Biometric Research Program, Division of Cancer Treatment and Diagnosis, National Cancer Institute, 9609 Medical Center Drive, Bethesda, MD 20892, USA.
Biostatistics Branch, Division of Cancer Epidemiology and Genetics, National Cancer Institute, 9609 Medical Center Drive, Bethesda, MD 20892, USA.
Biostatistics. 2023 Dec 15;25(1):117-133. doi: 10.1093/biostatistics/kxac049.
Disease incidence data in a national-based cohort study would ideally be obtained through a national disease registry. Unfortunately, no such registry currently exists in the United States. Instead, the results from individual state registries need to be combined to ascertain certain disease diagnoses in the United States. The National Cancer Institute has initiated a program to assemble all state registries to provide a complete assessment of all cancers in the United States. Unfortunately, not all registries have agreed to participate. In this article, we develop an imputation-based approach that uses self-reported cancer diagnosis from longitudinally collected questionnaires to impute cancer incidence not covered by the combined registry. We propose a two-step procedure, where in the first step a mover-stayer model is used to impute a participant's registry coverage status when it is only reported at the time of the questionnaires given at 10-year intervals and the time of the last-alive vital status and death. In the second step, we propose a semiparametric working model, fit using an imputed coverage area sample identified from the mover-stayer model, to impute registry-based survival outcomes for participants in areas not covered by the registry. The simulation studies show the approach performs well as compared with alternative ad hoc approaches for dealing with this problem. We illustrate the methodology with an analysis that links the United States Radiologic Technologists study cohort with the combined registry that includes 32 of the 50 states.
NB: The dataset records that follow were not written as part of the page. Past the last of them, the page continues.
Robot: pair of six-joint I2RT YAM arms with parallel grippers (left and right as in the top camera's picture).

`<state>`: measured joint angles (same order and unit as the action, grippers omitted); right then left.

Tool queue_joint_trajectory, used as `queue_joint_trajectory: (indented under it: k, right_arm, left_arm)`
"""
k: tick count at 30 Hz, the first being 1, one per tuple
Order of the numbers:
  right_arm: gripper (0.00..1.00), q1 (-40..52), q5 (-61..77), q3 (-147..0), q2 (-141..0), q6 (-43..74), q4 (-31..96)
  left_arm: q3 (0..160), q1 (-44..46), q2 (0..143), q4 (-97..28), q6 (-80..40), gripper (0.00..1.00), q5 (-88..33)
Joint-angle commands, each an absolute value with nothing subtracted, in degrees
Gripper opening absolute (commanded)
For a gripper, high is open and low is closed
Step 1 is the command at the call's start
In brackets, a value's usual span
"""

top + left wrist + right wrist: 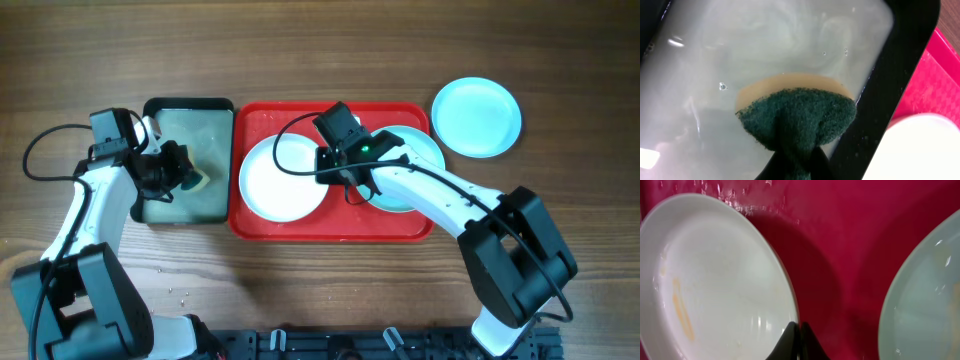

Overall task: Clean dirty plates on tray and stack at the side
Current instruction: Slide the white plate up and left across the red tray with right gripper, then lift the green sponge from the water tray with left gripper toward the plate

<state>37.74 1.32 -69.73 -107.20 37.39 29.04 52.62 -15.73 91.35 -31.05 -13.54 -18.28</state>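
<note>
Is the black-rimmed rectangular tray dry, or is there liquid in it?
Liquid in it: the black-rimmed rectangular tray shows cloudy liquid with bubbles and glints by the green-and-tan sponge.

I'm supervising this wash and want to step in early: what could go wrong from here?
1. The right gripper has its jaws shut at the very rim of the round white glossy plate; that thin glossy edge might slip if lifted.
2. The green-and-yellow sponge in the left gripper could drip cloudy water outside the black-rimmed tray when carried over.

Overhead looks down; both close wrist views share the tray (330, 232).
</note>
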Motion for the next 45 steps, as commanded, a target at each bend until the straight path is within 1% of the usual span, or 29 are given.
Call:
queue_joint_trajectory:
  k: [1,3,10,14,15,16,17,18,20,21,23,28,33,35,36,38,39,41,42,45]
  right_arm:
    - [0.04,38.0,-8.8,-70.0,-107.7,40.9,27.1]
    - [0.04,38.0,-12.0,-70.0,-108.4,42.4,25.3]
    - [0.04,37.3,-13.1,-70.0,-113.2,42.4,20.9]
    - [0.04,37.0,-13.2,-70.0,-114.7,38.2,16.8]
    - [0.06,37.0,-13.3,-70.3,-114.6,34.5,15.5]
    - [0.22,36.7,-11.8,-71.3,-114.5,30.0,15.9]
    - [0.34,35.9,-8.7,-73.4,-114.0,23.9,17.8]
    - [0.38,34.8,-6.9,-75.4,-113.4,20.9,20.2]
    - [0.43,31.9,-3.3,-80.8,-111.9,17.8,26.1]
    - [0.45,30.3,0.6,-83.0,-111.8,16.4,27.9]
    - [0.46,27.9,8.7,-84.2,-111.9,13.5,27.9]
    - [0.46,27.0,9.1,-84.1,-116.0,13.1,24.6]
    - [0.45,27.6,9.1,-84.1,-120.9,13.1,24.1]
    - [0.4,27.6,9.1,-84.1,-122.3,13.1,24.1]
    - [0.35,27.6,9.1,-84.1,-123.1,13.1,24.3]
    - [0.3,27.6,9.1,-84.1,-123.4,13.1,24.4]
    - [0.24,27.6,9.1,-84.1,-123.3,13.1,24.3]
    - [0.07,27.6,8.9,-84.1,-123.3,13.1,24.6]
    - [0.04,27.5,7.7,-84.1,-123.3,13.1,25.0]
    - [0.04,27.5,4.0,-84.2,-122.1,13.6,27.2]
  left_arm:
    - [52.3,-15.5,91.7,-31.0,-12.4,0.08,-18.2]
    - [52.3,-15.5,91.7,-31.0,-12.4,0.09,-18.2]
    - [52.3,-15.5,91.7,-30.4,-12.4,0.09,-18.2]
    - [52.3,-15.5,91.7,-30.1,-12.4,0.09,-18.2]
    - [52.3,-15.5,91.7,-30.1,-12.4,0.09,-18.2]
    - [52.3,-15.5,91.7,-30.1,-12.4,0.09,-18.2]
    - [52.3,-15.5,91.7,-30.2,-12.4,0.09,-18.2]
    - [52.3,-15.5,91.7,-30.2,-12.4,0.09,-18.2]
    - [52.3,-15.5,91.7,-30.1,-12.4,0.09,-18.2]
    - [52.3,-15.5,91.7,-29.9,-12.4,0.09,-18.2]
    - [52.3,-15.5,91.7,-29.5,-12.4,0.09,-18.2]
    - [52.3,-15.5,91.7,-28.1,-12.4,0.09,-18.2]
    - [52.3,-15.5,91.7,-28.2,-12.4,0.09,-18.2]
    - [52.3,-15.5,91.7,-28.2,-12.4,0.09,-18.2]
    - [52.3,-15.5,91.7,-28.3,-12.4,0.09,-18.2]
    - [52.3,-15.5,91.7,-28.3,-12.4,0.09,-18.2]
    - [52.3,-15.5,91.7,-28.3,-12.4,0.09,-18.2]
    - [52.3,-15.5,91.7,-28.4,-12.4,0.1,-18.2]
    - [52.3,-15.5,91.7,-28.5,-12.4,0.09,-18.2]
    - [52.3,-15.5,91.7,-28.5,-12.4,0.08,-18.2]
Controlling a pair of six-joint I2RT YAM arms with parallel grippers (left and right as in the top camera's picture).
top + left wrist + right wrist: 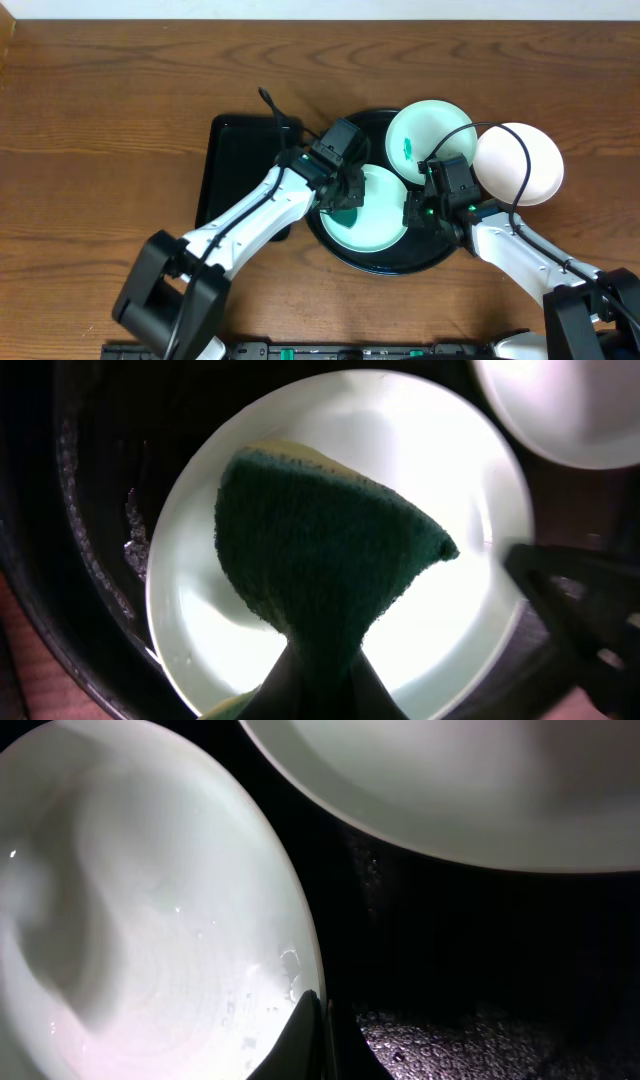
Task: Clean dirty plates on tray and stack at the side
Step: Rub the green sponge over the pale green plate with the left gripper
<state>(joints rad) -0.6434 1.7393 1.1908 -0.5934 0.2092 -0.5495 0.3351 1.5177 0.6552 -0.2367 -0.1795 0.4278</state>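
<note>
At the left of the wooden surface (100,120) lies a rectangular tray (232,165), black and with nothing on the part that shows. Just right of it the left claw (343,192) is pinched on a dark green sponge (320,550) with a yellow back, which hangs over the middle of the near mint plate (440,640). That plate lies in the front half of the round tray (385,262), glossy black with a raised rim. At the plate's right edge the right claw (312,1025) is closed narrow on its rim. Behind, at the tray's back right, sits the far mint plate (432,135), bearing a small teal smear (407,149) on its left side. Farthest right, the white plate (520,163) rests on the surface just beside the tray's rim.
</note>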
在基于全国性队列研究中的疾病发病率数据最好是通过全国性疾病登记处获得。不幸的是,目前在美国还没有这样的登记处。相反,需要将来自各个州登记处的结果合并,以确定美国的某些疾病诊断。美国国家癌症研究所已经启动了一项计划,将所有的州登记处汇集起来,以全面评估美国所有的癌症。不幸的是,并非所有的登记处都同意参与。在本文中,我们提出了一种基于插补的方法,该方法使用从纵向收集的问卷中自我报告的癌症诊断来插补组合登记处未涵盖的癌症发病率。我们提出了一个两步程序,在第一步中,使用移动者-停留者模型来插补参与者的登记覆盖状态,当仅在每隔 10 年的问卷报告时以及最后存活的生命状态和死亡时报告时。在第二步中,我们提出了一个半参数工作模型,使用从移动者-停留者模型中确定的插补覆盖区域样本进行拟合,以插补登记处未覆盖的参与者的登记处生存结果。模拟研究表明,该方法与处理该问题的替代临时方法相比表现良好。我们通过将美国放射技师研究队列与包括 50 个州中的 32 个州的组合登记处进行链接的分析来说明该方法。